§ **Exercise aim**:
Across the whole listing, copy out every line that includes the string "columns".
____________
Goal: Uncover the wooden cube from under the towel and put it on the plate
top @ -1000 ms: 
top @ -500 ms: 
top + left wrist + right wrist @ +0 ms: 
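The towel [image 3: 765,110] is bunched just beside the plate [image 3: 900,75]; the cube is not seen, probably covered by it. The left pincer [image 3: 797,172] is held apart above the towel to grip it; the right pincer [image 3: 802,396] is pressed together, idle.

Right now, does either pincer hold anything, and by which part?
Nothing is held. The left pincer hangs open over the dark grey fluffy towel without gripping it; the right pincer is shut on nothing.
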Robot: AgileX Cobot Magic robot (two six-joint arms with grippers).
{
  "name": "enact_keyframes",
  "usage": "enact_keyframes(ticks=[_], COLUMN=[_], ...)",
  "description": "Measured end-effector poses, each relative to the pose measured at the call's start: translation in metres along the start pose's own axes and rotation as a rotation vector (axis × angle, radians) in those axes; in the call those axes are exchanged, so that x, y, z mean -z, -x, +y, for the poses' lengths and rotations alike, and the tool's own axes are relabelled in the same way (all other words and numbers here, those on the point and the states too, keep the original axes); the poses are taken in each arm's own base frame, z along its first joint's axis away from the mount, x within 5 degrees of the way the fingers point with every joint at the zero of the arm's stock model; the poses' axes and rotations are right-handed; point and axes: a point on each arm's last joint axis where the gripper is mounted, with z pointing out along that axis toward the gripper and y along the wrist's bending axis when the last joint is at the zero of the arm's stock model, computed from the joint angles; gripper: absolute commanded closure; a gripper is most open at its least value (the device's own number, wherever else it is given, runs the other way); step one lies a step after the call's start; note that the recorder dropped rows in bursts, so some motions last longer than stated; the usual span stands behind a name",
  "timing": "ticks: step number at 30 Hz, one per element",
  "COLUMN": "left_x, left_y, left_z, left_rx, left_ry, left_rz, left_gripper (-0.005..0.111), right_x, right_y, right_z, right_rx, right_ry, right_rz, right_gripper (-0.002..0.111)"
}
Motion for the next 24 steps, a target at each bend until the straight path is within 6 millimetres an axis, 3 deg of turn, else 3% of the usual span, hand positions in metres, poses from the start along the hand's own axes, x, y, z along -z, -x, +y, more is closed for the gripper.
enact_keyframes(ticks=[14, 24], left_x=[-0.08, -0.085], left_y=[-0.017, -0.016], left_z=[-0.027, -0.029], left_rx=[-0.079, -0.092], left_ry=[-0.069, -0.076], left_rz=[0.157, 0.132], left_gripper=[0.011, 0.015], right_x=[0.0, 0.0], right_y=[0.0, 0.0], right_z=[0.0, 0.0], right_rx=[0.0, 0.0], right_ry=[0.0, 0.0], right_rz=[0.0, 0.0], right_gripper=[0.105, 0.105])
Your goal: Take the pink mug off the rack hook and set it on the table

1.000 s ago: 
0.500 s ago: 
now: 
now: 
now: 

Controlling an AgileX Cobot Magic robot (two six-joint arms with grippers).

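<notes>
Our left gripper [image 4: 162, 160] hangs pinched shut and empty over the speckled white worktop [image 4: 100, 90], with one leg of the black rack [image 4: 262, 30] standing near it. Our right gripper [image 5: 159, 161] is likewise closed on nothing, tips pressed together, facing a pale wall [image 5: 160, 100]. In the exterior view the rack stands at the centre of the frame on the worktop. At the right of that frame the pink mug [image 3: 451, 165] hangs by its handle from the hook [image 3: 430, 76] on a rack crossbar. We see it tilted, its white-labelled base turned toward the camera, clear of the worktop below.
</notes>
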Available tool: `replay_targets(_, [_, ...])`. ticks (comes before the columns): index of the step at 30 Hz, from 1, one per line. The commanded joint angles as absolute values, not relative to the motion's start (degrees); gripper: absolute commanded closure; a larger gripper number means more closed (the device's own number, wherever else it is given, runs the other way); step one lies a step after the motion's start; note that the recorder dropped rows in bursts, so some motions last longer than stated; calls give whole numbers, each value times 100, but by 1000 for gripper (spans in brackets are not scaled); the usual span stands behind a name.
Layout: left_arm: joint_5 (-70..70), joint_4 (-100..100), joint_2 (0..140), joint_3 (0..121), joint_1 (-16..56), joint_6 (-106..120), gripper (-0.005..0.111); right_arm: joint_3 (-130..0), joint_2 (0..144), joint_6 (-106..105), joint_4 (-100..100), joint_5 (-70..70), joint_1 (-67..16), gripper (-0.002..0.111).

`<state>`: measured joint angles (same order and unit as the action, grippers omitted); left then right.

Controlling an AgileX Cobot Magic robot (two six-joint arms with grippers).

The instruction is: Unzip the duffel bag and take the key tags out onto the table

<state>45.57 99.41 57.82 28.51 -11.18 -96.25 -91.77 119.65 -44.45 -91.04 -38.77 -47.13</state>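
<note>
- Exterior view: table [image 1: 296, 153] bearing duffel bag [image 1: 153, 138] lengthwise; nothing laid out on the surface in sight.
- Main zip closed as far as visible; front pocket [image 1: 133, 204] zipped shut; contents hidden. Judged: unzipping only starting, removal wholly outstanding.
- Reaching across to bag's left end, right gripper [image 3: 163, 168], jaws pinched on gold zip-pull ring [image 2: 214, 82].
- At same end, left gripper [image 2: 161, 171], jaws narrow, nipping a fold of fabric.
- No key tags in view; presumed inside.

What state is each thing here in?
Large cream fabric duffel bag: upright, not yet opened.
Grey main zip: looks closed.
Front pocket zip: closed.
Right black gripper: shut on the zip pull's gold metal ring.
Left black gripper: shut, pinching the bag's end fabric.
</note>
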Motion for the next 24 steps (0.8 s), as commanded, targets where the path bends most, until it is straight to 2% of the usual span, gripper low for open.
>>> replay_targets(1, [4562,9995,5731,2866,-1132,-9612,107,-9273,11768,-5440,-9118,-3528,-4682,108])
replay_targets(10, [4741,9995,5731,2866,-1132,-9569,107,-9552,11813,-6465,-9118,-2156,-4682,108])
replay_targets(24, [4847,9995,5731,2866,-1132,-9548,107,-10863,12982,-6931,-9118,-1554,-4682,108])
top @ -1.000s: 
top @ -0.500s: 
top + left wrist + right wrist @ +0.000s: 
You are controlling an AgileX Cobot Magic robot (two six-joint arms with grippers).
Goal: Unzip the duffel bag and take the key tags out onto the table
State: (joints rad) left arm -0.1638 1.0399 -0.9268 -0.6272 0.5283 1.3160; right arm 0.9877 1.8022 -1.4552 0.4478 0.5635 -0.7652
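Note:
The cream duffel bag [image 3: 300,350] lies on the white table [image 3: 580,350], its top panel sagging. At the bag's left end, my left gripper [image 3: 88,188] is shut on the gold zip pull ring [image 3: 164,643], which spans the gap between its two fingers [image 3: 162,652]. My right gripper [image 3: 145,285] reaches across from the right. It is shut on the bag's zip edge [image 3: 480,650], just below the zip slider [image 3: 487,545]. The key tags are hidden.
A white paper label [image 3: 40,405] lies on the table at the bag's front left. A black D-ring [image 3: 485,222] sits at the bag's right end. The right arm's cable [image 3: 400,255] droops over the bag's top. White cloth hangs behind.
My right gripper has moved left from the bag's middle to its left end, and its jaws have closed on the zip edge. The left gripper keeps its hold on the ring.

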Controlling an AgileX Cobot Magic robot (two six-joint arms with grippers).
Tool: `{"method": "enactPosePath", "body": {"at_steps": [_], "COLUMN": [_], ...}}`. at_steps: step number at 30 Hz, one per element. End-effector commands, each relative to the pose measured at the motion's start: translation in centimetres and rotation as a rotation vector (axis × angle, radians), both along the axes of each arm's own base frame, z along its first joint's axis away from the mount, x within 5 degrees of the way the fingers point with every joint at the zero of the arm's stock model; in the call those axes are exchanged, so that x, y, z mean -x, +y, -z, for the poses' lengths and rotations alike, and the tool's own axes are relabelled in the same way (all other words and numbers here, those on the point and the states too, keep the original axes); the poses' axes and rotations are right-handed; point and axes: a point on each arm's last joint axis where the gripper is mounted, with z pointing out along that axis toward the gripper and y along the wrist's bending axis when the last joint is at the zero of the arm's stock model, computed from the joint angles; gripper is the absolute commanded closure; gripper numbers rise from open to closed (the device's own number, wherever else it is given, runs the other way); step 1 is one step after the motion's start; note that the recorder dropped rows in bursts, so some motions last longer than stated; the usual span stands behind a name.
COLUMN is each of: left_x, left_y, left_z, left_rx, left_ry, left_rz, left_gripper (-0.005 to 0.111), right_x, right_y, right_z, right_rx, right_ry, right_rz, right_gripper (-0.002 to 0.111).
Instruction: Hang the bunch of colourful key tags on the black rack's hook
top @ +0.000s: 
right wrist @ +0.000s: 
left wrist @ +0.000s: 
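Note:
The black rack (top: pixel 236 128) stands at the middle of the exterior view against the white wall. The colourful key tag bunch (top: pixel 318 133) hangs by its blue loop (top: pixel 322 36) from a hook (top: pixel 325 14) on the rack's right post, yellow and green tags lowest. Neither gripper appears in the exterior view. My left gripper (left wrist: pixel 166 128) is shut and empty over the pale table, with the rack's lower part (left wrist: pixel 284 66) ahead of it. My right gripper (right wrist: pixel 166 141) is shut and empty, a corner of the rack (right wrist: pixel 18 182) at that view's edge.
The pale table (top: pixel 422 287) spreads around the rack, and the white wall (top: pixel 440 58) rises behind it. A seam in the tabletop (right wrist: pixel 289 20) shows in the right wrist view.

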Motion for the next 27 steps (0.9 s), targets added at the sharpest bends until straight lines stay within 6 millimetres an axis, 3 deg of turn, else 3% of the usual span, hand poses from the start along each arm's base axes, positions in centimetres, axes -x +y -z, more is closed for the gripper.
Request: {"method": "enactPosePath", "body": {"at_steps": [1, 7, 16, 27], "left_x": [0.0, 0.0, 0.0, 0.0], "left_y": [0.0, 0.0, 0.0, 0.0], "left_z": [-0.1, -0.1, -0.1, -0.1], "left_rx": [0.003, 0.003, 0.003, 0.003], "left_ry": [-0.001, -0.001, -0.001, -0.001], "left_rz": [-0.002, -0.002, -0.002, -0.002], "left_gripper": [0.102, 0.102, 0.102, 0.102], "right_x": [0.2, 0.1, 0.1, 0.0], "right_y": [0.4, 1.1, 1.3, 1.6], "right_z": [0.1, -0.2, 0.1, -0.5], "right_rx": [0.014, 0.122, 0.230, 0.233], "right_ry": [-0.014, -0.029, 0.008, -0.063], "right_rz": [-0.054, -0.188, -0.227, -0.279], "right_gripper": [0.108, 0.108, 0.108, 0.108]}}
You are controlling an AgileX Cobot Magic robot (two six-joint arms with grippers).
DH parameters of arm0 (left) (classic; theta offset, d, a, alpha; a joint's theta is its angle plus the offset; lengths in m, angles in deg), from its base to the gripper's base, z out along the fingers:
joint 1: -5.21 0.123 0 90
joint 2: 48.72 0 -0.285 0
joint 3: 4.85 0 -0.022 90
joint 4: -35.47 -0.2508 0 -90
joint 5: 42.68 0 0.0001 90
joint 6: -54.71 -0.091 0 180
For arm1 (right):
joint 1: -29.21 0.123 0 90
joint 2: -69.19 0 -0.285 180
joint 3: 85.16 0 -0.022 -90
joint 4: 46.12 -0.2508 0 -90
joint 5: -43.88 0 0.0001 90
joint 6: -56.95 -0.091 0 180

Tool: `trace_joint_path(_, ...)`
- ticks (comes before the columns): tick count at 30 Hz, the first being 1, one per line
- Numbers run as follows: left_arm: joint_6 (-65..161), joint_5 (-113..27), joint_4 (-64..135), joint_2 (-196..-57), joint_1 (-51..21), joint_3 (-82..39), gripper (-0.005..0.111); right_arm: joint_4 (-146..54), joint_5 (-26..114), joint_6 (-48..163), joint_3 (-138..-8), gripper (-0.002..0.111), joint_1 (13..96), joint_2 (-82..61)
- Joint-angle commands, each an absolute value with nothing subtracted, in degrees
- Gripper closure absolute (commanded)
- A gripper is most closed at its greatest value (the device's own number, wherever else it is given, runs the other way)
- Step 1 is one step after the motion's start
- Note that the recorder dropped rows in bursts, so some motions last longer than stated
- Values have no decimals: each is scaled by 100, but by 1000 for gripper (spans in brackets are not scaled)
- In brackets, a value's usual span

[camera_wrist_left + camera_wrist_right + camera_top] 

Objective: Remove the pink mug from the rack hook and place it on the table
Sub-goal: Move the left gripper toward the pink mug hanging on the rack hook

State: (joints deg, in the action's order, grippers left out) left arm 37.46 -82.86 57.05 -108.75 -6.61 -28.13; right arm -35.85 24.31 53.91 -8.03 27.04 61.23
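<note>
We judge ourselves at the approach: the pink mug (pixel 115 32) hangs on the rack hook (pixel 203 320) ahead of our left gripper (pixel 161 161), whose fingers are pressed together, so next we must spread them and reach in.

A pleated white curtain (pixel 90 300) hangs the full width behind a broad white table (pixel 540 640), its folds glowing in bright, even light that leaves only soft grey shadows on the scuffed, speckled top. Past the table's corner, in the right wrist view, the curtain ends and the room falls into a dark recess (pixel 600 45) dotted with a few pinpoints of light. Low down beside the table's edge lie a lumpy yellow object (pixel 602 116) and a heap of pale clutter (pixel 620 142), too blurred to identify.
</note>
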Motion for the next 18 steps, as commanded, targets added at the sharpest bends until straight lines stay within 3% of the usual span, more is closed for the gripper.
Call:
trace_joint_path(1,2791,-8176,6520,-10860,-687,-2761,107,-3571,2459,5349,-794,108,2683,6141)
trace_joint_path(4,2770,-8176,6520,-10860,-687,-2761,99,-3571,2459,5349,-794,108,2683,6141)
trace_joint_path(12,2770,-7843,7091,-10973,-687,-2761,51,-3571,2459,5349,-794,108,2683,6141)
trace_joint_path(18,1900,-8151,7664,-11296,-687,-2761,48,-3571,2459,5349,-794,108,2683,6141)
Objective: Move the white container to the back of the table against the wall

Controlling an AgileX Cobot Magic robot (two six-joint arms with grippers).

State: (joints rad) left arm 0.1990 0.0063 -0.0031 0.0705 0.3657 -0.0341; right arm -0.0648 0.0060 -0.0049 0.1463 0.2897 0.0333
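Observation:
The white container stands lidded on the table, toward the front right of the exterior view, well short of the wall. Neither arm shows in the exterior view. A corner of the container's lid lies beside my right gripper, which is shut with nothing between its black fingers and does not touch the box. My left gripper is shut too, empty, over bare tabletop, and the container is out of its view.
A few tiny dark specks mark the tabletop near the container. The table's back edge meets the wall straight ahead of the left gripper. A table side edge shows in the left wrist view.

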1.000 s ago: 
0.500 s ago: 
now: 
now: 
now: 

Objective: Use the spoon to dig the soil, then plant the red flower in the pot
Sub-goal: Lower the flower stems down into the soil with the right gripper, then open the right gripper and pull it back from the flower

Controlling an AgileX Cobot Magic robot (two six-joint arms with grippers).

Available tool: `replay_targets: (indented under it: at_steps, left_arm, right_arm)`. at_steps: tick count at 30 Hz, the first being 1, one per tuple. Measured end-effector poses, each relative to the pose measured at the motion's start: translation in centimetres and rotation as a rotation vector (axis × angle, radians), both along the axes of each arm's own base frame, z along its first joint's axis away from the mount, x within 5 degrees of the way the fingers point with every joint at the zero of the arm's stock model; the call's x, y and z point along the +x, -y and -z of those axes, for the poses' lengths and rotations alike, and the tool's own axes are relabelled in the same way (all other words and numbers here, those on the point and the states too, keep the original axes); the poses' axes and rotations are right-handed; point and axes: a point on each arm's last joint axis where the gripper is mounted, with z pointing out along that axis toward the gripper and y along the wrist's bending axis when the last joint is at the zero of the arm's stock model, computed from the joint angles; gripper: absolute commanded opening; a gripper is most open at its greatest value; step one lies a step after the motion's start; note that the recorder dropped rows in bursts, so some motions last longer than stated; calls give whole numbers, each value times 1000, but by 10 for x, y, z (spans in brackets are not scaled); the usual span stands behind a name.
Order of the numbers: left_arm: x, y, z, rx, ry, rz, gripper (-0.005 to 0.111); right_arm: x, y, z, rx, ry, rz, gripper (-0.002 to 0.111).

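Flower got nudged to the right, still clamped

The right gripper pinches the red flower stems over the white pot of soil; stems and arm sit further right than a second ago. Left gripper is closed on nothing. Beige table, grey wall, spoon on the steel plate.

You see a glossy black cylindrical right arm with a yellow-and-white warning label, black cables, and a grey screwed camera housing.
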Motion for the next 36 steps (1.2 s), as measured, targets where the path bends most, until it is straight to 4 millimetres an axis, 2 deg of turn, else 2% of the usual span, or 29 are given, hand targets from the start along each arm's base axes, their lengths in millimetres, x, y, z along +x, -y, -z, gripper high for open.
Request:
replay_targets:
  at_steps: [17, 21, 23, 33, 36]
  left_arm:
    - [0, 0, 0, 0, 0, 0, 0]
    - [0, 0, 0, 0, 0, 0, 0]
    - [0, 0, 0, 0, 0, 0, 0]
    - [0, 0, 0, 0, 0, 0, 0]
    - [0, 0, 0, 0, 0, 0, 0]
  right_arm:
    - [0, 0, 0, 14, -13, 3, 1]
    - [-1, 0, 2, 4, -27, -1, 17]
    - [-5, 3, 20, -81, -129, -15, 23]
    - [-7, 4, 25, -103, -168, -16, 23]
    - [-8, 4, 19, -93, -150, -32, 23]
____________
§ **Expected answer**:
Available tool: `replay_targets(_, [_, ...])`. ticks (comes before the columns): index of the step at 30 Hz, from 1, one per line. The commanded joint angles as absolute values, not relative to the motion's start (degrees); gripper: absolute commanded closure; a larger gripper number means more closed (the device's own number, wherever else it is given, runs the other way); step one lies a step after the motion's start; note that the recorder dropped rows in bursts, so some motions last longer than stated; calls give whole numbers, each value times 100, but by 1000 for gripper (spans in brackets are not scaled); the usual span stands behind a name.
- ticks (comes before the columns): tick count at 30 Hz, the first being 1, one per line

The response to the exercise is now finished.